Whoop a décidé le 18 août 2026 de faire sauter le verrou de l’abonnement pour son service Advanced Labs, et d’y intégrer dans la foulée le test Galleri de Grail, un dépistage multi-cancers par simple prise de sang qui ratisse plus de 50 types de tumeurs. Traduction pour les non-initiés du bracelet noir : n’importe qui, même sans tracker au poignet ni forfait mensuel, peut désormais commander une batterie d’analyses sanguines de niveau « médecine de conciergerie » à partir de 150 dollars, ou s’offrir le Galleri à 799 dollars, le tout réalisé dans l’un des quelque 2 000 centres Quest Diagnostics aux États-Unis. Évidemment ce n’est pas pour la France…
L’idée de transformer un fabricant de wearables en portail de biologie médicale avancée n’est pas neuve chez Whoop, qui avait lancé Advanced Labs en 2025 pour ses seuls membres. Le bilan interne est déjà éloquent (et savamment marketé) puisque huit utilisateurs sur dix déclarent avoir découvert un résultat de santé qu’ils ignoraient, et plus de la moitié reçoivent des données justifiant un suivi médical. Résistance à l’insuline, prédiabète, lipoprotéine(a) élevée, déséquilibres hormonaux… la liste des trouvailles ressemble à l’inventaire d’un bilan exécutif.
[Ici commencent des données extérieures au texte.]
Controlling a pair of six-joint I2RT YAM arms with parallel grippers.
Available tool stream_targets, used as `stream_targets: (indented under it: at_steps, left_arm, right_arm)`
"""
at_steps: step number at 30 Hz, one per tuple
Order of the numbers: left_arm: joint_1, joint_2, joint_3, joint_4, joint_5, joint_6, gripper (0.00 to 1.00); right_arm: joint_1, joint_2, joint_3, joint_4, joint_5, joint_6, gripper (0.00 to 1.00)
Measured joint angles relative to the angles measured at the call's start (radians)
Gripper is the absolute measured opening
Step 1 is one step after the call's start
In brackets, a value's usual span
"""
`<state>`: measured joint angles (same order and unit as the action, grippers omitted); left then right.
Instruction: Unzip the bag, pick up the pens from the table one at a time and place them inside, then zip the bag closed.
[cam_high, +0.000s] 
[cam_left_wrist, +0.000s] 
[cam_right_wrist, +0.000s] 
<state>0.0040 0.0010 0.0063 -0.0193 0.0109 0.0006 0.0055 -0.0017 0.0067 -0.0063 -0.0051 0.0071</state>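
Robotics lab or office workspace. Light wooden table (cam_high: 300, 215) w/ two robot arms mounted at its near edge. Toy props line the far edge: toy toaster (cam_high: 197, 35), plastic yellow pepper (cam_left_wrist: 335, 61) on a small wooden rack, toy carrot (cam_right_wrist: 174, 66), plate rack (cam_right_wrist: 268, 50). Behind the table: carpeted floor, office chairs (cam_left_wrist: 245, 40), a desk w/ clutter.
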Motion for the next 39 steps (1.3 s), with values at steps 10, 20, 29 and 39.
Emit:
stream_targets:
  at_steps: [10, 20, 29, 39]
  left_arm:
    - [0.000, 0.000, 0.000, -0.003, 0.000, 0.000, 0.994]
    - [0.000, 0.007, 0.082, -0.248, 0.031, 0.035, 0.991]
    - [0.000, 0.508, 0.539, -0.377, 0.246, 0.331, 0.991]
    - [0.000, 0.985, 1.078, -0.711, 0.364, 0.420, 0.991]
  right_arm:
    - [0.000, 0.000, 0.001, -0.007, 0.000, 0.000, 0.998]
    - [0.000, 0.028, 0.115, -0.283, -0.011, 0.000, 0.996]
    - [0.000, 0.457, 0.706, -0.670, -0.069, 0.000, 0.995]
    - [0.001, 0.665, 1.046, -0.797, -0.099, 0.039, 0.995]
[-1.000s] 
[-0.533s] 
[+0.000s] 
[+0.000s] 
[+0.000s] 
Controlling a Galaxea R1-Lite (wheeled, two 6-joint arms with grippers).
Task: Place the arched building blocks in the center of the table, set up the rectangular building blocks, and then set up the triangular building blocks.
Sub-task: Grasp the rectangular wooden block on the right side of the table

Le Galleri, lui, joue dans une catégorie à part. Ce test développé par Grail dans son laboratoire de Caroline du Nord analyse l’ADN tumoral circulant, ces fragments que les cellules cancéreuses libèrent dans le sang, et prédit l’organe d’origine probable du signal détecté. « Une compréhension plus profonde et plus précoce de notre santé nous donne une plus grande capacité à façonner ce qui vient ensuite », résume le Dr Ami Bhatt, directrice médicale de Whoop, avec cette emphase californienne qui sied bien au pitch. Le test n’a toutefois pas encore reçu l’approbation de la FDA et reste classé « laboratory-developed test », ce qui signifie que sa performance a été déterminée par Grail lui-même sous accréditation CLIA.
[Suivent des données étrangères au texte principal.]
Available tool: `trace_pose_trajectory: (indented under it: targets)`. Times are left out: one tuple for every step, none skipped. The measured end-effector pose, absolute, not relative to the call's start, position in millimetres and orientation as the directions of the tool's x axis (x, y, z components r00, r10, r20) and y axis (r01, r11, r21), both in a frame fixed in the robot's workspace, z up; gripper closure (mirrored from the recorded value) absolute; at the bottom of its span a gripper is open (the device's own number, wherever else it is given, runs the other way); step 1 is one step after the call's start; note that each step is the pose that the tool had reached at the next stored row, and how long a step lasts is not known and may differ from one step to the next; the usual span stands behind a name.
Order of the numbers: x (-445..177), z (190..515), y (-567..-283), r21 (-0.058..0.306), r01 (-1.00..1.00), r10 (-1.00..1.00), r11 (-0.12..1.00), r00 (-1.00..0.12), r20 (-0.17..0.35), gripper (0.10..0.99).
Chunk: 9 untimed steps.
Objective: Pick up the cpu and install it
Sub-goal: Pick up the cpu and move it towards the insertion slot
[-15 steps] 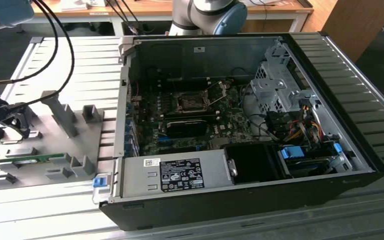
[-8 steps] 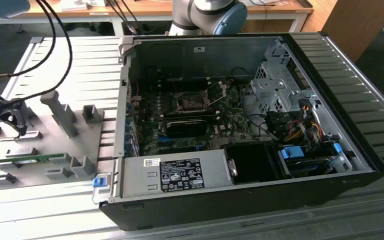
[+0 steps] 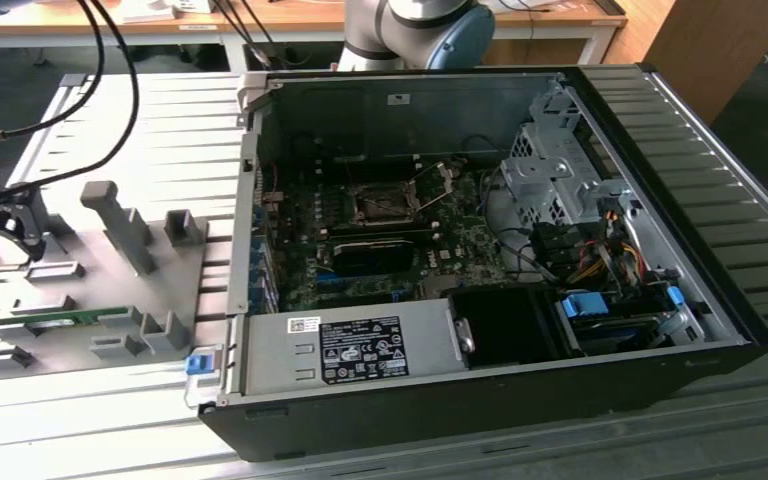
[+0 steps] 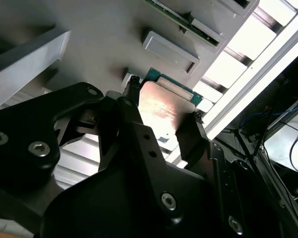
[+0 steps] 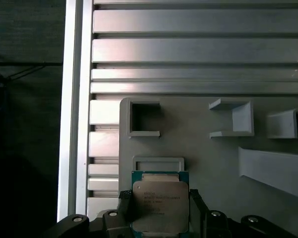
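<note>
The cpu [image 5: 160,206] is a flat square chip with a shiny metal top and a thin green rim. It sits between the black fingers of my gripper [image 5: 160,196], one finger [image 5: 125,198] pressed against each side edge. The second wrist view shows the same hold: the cpu [image 4: 164,109] is clamped in the gripper [image 4: 164,101] just over the grey fixture plate [image 4: 104,34]. In the exterior view the gripper [image 3: 4,235] is at the far left, over that plate [image 3: 104,290]. The dark square socket [image 3: 387,205] lies open on the motherboard inside the computer case.
The open black computer case [image 3: 704,330] fills the exterior view's middle and right, with drive cage, cables and a power supply [image 3: 344,350] around the motherboard. A green memory stick [image 3: 61,320] lies on the fixture plate among grey upright holders [image 3: 117,225]. Cables [image 3: 104,60] hang over the far left.
</note>
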State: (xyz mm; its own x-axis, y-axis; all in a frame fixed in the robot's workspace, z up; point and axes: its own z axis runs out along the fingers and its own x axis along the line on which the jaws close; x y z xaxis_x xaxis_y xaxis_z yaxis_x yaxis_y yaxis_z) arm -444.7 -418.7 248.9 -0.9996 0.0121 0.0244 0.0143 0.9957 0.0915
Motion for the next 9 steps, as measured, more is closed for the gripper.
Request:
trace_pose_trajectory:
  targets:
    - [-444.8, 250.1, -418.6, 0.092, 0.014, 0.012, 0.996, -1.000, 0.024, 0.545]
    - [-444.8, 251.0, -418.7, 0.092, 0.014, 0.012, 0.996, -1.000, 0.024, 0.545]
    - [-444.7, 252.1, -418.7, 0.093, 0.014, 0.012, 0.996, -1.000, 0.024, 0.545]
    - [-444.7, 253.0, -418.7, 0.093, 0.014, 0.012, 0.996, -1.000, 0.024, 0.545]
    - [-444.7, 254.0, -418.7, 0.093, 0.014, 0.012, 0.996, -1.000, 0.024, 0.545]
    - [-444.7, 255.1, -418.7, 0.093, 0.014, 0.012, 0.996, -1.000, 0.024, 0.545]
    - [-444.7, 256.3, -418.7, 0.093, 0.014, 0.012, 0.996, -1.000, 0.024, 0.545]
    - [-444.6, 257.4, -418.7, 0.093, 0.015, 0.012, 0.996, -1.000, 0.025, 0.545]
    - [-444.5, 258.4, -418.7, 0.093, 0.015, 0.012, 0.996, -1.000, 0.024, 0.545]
Près de 70 % des décès liés au cancer proviennent aujourd’hui de formes pour lesquelles aucun dépistage de routine n’existe, ni mammographie, ni coloscopie, ni frottis. Le Galleri ambitionne de combler ce vide en ajoutant une couche de détection là où la médecine conventionnelle reste aveugle, sans pour autant remplacer les examens existants. Un résultat « No Cancer Signal Detected » ne garantit pas l’absence de maladie, un résultat positif n’équivaut pas à un diagnostic et déclenche un protocole de suivi avec un clinicien et un patient advocate de Grail. Les faux positifs et les faux négatifs existent, et Whoop prend soin de le rappeler dans ses pages de sécurité, enfin si, dans les petits caractères…
Le choix stratégique d’ouvrir Advanced Labs aux non-membres transforme Whoop en quelque chose qui dépasse largement le bracelet de récupération musculaire adoré des crossfitteurs. L’entreprise bostonienne se positionne désormais comme une plateforme de santé proactive où le hardware devient optionnel. Le Galleri ne nourrit aucune métrique quotidienne du tracker, c’est à dire pas d’impact sur le Recovery Score, pas de corrélation avec le sommeil, pas de gamification du risque oncologique. C’est un examen ponctuel, recommandé une fois par an, éligible aux comptes HSA et FSA, dont les résultats arrivent nativement dans l’application Whoop avec le rapport complet de Grail accessible à la demande.
À 799 dollars le test annuel et 150 dollars l’entrée de gamme pour les panels sanguins classiques, Whoop parie que le consommateur tech, celui qui dépense déjà sans sourciller pour un anneau Oura ou un CGM Levels, est prêt à investir dans du dépistage préventif hors circuit hospitalier. La question qui reste en suspens est celle de la régulation : quand un wearable brand distribue un test de dépistage multi-cancers non approuvé par la FDA à des millions de personnes sans filtre médical préalable, la frontière entre empowerment et anxiété diagnostique pourrait bien devenir le prochain champ de bataille réglementaire américain.